Supplied data |
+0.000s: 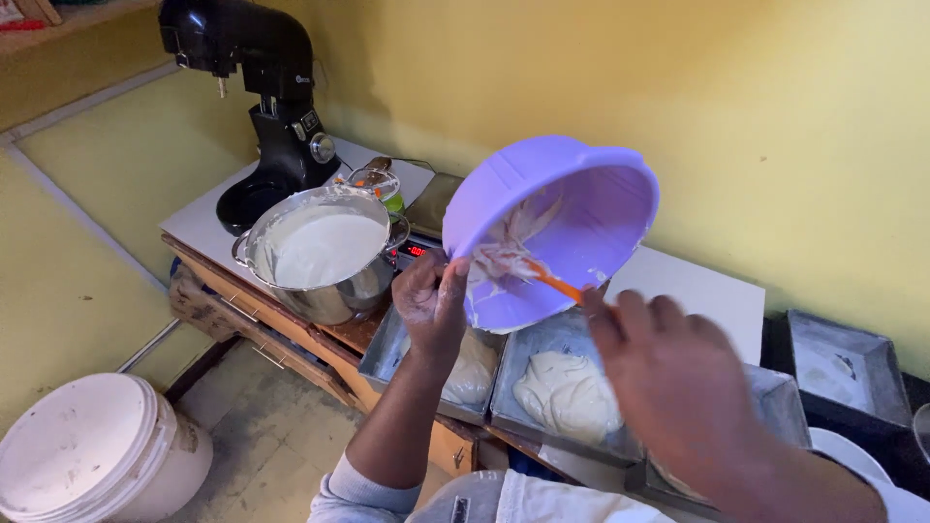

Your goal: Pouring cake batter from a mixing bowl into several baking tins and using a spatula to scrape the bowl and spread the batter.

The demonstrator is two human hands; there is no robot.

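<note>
Right hand (678,378) nearest the lens, blurred, fingers closed round an orange spatula (554,282) reaching into the lilac bowl (562,223). Left hand (433,302) pinching the bowl's lower rim, thumb inside, bowl tilted steeply above two batter-filled metal pans (567,392). Steel mixing bowl (325,254) of batter just left, touching the black stand mixer (266,97). Pans tight side by side at table edge; open floor lower left beside white bucket (92,450)

Yellow wall (775,116) behind a wooden table (291,329), grey concrete floor (271,446).
</note>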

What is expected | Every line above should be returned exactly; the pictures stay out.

Task output |
+0.000s: 

Your goal: Pouring cake batter from a mixing bowl into several baking tins and using a spatula to scrape the bowl and spread the batter.

The demonstrator is two human hands; there is no robot.

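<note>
Right hand (678,378) nearest the lens, blurred, fingers closed round an orange spatula (554,282) reaching into the lilac bowl (562,223). Left hand (433,302) pinching the bowl's lower rim, thumb inside, bowl tilted steeply above two batter-filled metal pans (567,392). Steel mixing bowl (325,254) of batter just left, touching the black stand mixer (266,97). Pans tight side by side at table edge; open floor lower left beside white bucket (92,450)

Yellow wall (775,116) behind a wooden table (291,329), grey concrete floor (271,446).
</note>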

There is no more to the exercise.